Senior Research Coordinator

Under general supervision, responsible for providing specialized administrative support in a laboratory and/or clinical research environment.

• Shift schedule: 

Tues-Fri 8AM-7PM

Mon-Fri 9AM-6PM

• Schedule may change based on department needs.
• This position may be used as a floater or used to assist in coverage gaps.
• Candidates must obtain University Hospital (UH) credentials within six months of employment as a condition for continued employment.

• Knowledge in grant administration, research coordination, data collection, and/or facilitating the patient experience in research projects.
• Working knowledge with electronic health record systems and familiarity with medical terminology.
• Strong written and verbal communication skills to include the ability to generate high quality, technical writing and written/oral presentations.
• Proficient in using Microsoft Office (Word, Excel, PowerPoint) and databases.
• Detail oriented with meticulous planning, organizational and customer service skills.

EDUCATION:

• Bachelor's degree in a related field is required.

EXPERIENCE:

• Five (5) years of progressive experience in grant administration, research coordination, data collection, and/or facilitating the patient experience in research projects is required.  

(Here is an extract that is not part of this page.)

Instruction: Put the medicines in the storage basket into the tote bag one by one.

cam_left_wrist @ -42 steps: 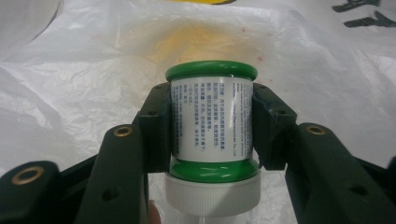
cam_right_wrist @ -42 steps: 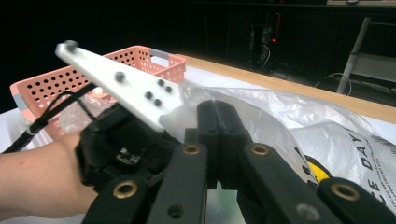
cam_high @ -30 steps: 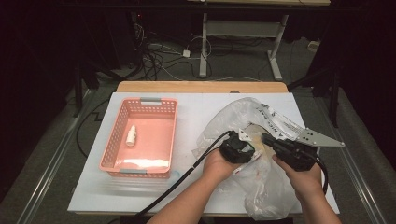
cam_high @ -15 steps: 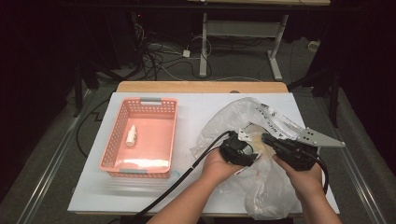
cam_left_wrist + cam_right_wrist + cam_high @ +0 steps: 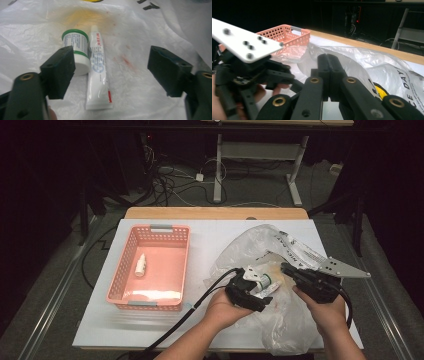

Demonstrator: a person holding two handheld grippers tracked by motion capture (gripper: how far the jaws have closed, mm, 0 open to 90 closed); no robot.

LICENSE AND CERTIFICATION:

• None.

• Coordinates multiple research protocols and grant submissions.
• Assists with monitoring budgets, spending, purchasing and participant payments.
• Creates, completes and tracks forms and reports for study sponsors.
• Schedules on-site visits or meetings and prepares agendas as indicated.
• Provides routine technical/administrative assistance in performing assigned and delegated tasks in support of research projects to ensure continuous clinical research operations.
• Maintains research subject files for each clinical study and enters all subject data into research database.
• Monitors ongoing activities on various research studies to ensure compliance with local, state & federal regulations.
• Assists with facilitating study start up, regulatory maintenance, and closeout. 
• Prepares and submits regulatory documents to the Institutional Review Board to obtain and maintain approval for research studies.
• May lead or mentor lower-level team members.
• Performs all other duties as assigned.